A few of the guys passed quizzical looks at each other, but Mrs Armstrong continued unabashed. “I trust you are all well aware of the so-called three R’s – reading, writing and ‘rithmetic. These were the things you first learnt at school when you were small boys. They are three of the skills that everybody needs to be able to make their way in life successfully. Over the years people have come to recognise that there are also other basic skills that you need. You may have heard of the term ‘emotional literacy’, At its most simple, it means the ability to express your feelings in words, such as “I feel happy” or “I feel sad”. Being able to identify our feelings and communicate them is really important.
“I feel confused – my head’s hurting”, said Fleming aloud.
“Very good, Fleming,” said Mrs Armstrong, ignoring what she recognised was intended to be a complaint, “you’re getting the idea.”

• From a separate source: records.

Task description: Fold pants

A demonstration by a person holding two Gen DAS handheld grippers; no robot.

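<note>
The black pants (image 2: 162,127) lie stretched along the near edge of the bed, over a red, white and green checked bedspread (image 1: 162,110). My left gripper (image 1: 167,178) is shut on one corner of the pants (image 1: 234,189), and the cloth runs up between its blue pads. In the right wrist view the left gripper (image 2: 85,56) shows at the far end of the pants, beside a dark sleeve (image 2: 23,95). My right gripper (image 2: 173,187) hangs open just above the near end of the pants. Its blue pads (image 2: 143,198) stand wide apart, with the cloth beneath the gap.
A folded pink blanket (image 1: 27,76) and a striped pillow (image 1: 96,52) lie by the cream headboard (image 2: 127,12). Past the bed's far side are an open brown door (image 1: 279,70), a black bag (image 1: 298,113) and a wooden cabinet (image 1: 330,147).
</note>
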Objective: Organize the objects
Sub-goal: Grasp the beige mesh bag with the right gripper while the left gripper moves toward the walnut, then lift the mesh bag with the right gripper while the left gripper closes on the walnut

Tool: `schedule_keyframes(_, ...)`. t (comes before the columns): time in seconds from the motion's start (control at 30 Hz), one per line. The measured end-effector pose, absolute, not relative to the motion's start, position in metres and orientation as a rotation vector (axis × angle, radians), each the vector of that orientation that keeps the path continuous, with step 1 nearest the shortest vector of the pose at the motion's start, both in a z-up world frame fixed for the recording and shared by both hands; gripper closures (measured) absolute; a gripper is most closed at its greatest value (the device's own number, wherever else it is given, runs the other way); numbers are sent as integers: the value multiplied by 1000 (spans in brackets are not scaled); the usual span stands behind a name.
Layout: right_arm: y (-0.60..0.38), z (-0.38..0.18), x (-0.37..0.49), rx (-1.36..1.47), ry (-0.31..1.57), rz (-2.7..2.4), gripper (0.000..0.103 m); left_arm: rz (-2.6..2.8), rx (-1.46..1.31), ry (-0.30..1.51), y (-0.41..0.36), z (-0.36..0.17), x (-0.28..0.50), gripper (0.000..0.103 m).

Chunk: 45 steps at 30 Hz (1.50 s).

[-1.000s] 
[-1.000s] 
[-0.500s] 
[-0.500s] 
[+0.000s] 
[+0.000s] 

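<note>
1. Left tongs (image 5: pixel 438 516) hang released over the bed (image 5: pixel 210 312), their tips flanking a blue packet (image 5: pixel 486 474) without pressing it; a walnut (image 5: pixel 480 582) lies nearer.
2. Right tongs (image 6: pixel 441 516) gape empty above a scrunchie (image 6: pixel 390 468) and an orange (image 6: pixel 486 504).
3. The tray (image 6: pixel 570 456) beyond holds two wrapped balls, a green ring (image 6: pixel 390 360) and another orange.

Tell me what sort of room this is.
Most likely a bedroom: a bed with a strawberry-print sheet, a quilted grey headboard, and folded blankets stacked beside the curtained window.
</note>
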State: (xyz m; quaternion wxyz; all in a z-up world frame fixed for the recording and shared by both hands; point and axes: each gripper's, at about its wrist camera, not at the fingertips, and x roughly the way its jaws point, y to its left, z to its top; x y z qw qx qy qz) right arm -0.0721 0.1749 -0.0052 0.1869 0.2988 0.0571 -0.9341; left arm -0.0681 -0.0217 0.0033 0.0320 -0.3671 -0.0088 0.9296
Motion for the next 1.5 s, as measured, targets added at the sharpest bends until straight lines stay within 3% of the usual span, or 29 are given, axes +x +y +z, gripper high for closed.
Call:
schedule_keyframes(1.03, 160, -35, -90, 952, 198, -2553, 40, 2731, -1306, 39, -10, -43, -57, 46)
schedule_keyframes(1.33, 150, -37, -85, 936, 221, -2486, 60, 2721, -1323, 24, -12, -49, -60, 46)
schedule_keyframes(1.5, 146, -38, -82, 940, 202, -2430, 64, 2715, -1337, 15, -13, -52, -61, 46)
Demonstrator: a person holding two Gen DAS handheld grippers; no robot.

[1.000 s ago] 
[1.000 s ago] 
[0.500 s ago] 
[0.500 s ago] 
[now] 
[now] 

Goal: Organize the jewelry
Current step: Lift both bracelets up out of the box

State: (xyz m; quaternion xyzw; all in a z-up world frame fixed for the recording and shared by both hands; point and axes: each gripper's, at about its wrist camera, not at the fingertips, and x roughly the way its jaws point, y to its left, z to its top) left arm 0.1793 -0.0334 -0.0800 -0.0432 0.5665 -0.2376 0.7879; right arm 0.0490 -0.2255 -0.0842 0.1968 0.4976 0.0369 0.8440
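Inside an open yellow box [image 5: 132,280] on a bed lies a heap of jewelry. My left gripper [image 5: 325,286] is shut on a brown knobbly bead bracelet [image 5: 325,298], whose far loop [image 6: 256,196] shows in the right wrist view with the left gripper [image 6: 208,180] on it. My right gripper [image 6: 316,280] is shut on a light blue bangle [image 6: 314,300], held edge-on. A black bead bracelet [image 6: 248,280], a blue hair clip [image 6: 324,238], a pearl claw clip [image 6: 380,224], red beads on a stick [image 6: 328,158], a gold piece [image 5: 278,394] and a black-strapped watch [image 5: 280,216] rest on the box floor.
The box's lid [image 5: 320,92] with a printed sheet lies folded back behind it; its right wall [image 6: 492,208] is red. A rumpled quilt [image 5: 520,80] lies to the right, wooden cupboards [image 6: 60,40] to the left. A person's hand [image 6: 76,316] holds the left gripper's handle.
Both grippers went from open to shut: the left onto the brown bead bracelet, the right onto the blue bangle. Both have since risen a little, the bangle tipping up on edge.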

“The more emotionally literate you become, the greater your emotional intelligence,” she continued, “and the more emotionally intelligent your are, the better are your relationships. However, whilst anything we do here that improves your emotional literacy and intelligence is good, it is not the prime purpose of this Academy. As you know, our emphasis here is on behaviour, and the task that Ms Kane and I are engaged in is improving your behavioural literacy. Just as the ability to read and write is something that has to be learned, so also the difference between good and bad behaviour has to be learned. That is why we set you the task of writing about your behaviour. The link between literature, or writing, and behaviour is a strong one. By putting things down in black and white, using your own words, you are forced to confront your behaviour more starkly.”
(Remember to click ‘Read More’ below, to see the full story. – Dana)
(Remember to click ‘Read More’ below, to see the full story. – Dana)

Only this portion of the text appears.